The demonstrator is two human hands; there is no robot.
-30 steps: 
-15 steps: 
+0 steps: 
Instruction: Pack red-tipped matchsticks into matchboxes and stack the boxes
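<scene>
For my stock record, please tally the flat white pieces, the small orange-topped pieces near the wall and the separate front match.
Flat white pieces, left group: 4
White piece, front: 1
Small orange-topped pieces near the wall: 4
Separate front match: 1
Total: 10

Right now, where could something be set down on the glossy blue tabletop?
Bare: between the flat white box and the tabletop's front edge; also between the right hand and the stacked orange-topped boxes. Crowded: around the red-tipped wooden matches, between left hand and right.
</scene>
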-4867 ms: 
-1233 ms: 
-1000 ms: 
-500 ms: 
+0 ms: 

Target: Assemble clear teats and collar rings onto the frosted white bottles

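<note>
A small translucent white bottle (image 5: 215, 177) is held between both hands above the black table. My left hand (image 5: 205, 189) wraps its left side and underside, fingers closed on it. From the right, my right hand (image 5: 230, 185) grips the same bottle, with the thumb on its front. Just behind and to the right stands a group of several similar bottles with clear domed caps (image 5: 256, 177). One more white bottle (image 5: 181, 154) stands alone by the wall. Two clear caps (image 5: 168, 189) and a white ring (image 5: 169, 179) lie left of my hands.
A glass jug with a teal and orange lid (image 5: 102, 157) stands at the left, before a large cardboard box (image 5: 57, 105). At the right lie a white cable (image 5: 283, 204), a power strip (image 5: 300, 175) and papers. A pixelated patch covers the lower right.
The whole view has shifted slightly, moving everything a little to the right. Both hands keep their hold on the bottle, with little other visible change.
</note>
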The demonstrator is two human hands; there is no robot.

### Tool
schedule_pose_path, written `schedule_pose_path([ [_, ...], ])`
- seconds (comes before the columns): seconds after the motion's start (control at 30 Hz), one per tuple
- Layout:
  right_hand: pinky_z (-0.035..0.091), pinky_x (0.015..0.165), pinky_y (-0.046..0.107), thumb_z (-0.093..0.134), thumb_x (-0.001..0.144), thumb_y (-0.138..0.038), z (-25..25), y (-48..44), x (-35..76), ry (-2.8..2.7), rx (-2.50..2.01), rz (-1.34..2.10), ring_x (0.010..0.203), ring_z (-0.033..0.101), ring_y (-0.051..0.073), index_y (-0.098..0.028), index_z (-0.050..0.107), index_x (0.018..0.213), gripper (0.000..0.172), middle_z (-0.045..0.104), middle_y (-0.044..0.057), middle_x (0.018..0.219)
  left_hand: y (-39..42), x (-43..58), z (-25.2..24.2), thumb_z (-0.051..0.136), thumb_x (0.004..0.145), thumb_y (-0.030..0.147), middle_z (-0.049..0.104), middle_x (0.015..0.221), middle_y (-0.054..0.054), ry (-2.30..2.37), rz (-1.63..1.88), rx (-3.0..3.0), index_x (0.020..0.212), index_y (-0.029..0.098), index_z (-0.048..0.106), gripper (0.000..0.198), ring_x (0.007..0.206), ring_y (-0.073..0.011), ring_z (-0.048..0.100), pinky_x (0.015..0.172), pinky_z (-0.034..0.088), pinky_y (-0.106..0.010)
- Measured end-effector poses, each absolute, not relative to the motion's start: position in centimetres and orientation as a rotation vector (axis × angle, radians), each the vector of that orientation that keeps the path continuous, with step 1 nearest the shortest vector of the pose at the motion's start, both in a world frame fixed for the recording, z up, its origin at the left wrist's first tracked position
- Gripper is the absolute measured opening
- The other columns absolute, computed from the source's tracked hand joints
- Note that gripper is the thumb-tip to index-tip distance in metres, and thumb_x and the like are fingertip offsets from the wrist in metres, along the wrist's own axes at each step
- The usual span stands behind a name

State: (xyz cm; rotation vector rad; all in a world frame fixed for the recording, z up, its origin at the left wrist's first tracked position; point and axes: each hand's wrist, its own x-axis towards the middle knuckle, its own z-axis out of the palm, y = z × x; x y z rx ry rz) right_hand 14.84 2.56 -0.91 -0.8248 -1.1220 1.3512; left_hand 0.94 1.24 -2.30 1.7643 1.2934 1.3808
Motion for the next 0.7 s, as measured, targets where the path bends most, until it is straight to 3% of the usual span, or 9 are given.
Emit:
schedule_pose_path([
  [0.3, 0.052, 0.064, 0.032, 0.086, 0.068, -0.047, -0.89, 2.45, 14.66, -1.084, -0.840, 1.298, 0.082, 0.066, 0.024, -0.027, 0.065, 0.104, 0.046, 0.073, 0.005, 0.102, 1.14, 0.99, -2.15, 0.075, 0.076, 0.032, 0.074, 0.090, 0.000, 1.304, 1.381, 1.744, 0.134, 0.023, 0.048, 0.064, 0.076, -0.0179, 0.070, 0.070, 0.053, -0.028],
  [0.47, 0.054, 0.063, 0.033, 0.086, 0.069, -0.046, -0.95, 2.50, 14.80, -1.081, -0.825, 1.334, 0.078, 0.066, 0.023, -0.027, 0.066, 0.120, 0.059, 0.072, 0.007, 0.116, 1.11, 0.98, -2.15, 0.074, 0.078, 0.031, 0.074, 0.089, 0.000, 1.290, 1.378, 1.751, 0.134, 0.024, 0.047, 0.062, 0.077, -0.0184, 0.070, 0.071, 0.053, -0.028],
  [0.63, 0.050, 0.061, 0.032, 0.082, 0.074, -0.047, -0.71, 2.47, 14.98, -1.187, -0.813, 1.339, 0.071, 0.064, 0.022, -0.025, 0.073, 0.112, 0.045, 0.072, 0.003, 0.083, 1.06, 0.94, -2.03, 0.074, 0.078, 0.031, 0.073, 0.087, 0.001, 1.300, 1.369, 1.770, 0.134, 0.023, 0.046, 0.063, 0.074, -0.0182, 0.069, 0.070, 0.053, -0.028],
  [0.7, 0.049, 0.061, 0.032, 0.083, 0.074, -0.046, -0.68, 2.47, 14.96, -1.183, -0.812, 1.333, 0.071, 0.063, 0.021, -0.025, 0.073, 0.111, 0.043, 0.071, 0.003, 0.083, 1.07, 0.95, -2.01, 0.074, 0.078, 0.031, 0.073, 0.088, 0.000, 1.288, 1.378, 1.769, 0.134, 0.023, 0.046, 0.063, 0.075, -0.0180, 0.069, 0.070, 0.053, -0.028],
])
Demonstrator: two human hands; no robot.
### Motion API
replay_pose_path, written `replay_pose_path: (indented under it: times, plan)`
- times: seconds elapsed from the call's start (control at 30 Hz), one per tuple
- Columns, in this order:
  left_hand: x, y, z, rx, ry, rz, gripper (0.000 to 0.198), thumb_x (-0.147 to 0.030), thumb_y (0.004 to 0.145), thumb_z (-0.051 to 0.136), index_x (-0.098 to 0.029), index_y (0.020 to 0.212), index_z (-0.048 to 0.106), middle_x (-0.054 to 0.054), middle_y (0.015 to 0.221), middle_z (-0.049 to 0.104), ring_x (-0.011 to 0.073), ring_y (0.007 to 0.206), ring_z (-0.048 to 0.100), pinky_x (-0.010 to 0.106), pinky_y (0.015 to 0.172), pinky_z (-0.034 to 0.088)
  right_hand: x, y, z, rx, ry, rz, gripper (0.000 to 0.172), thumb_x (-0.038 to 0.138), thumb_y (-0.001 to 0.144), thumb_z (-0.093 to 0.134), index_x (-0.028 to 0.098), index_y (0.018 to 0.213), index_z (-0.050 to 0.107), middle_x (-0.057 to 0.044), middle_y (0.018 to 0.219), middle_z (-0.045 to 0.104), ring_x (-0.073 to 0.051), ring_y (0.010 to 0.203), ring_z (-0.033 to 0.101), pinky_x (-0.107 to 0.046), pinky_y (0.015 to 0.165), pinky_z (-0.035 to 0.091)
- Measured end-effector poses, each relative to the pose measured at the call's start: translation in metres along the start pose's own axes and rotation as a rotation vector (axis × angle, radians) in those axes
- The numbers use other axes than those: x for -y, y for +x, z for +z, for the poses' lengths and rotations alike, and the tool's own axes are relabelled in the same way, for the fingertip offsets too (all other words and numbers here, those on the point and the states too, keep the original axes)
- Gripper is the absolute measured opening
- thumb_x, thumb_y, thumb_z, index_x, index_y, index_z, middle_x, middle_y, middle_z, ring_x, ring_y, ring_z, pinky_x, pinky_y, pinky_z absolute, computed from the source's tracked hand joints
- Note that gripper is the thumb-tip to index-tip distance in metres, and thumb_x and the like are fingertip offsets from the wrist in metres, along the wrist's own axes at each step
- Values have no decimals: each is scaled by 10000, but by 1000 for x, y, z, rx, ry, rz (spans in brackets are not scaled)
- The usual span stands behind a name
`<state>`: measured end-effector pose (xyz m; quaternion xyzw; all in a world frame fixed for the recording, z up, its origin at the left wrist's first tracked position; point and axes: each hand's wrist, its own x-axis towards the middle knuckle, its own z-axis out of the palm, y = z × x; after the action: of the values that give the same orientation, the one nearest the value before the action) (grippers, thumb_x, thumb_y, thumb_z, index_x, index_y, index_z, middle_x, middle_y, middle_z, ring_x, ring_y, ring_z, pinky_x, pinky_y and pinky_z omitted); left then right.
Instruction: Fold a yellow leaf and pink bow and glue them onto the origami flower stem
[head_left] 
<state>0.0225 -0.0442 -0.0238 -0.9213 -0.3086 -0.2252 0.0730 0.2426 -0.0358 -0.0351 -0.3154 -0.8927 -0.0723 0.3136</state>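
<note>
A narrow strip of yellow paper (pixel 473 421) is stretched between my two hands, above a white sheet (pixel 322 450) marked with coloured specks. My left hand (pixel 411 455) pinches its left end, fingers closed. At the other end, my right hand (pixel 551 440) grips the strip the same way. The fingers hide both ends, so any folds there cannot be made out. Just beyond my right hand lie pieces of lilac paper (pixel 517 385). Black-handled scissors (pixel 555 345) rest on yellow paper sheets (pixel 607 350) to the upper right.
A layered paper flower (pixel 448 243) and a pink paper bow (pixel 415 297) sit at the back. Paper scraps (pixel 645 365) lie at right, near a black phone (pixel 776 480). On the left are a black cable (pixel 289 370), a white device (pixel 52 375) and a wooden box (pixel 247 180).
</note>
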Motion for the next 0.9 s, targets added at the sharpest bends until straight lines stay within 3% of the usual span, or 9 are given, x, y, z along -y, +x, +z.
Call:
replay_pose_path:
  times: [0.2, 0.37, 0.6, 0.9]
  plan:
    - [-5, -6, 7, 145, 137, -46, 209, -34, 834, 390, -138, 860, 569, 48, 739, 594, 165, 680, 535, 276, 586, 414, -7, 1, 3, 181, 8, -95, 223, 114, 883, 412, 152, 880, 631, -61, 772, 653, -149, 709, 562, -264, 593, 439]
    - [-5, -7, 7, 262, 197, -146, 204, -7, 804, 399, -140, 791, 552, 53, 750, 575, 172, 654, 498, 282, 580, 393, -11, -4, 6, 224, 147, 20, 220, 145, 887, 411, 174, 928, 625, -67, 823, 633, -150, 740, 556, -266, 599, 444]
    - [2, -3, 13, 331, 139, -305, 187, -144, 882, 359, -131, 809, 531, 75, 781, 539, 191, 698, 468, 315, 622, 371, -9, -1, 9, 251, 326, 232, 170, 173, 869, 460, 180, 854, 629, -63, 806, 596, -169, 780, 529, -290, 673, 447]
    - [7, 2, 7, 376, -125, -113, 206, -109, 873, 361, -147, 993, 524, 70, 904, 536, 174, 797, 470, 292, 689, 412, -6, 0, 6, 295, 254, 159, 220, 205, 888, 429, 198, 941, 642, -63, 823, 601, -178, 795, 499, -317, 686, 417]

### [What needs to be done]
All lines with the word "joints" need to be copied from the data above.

### [Reply]
- The other columns absolute, computed from the source's tracked hand joints
- thumb_x, thumb_y, thumb_z, index_x, index_y, index_z, middle_x, middle_y, middle_z, ring_x, ring_y, ring_z, pinky_x, pinky_y, pinky_z absolute, computed from the source's tracked hand joints

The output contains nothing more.